Ein ETF-Sparplan lohnt sich für Ärzte ab dem Beginn der Facharztausbildung, weil die automatisierte monatliche Investition diszipliniert Vermögen aufbaut und durch den Cost-Average-Effekt Kursschwankungen über die Zeit ausgleicht.

Hintergrund

Beim Cost-Average-Effekt kauft man bei hohen Kursen weniger, bei niedrigen Kursen mehr Anteile, über lange Zeiträume führt dies zu einem günstigeren Durchschnittseinstiegspreis. Für Ärzte empfiehlt sich ein Sparplan auf einen breit diversifizierten ETF (z. B. MSCI All Country World oder FTSE All-World) mit monatlichen Raten ab 500 Euro. Selbst mit 300 Euro monatlich über 20 Jahre ergibt sich bei 7 % Rendite ein Endvermögen von rund 155.000 Euro.

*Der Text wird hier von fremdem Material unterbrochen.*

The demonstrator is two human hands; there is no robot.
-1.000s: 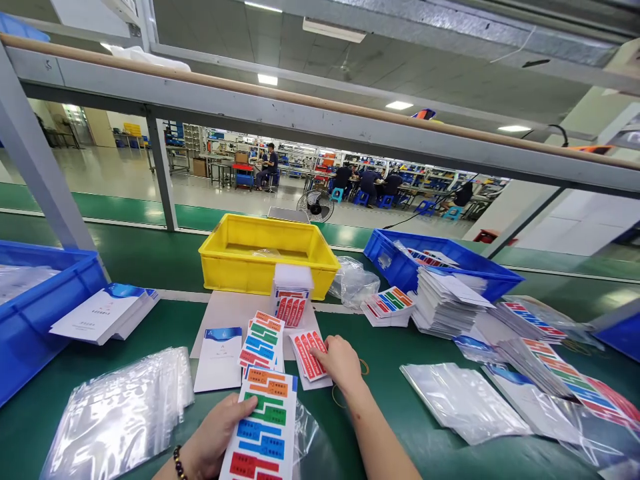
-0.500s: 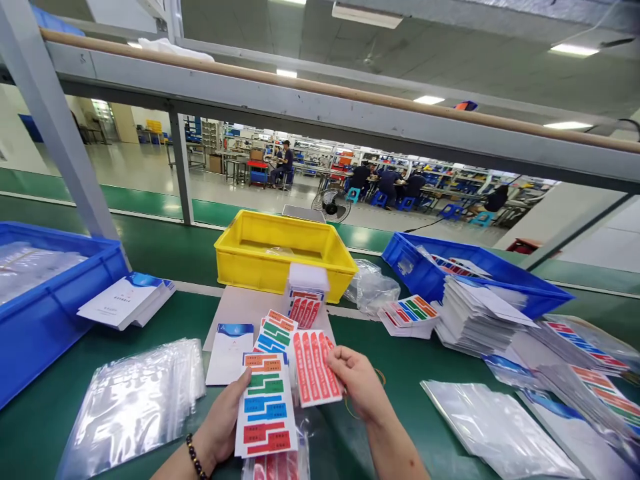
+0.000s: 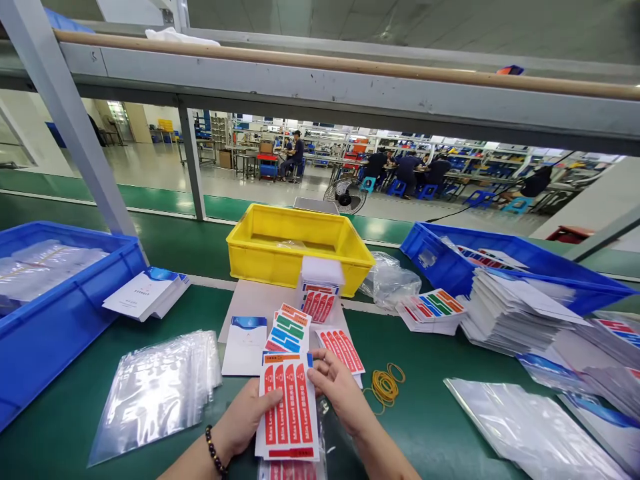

Ärzteversichert empfiehlt, den ETF-Sparplan als feste Ausgabe im Haushaltsbudget zu verankern, vor optionalen Ausgaben, nicht danach.

Wann gilt das nicht?

Ein ETF-Sparplan lohnt sich nicht, wenn zuvor bestehende Hochzinsschulden oder ein ungesicherter Dispositionskredit vorhanden sind, diese sollten zuerst getilgt werden. Auch bei sehr kurzem Anlagehorizont (unter 5 Jahren) ist ein Aktien-ETF-Sparplan nicht empfehlenswert.

Ein ETF-Sparplan lohnt sich für Ärzte ab dem ersten Berufsjahr als automatisierter Vermögensaufbau. Schon 500 Euro monatlich können langfristig zu erheblichem Vermögen führen.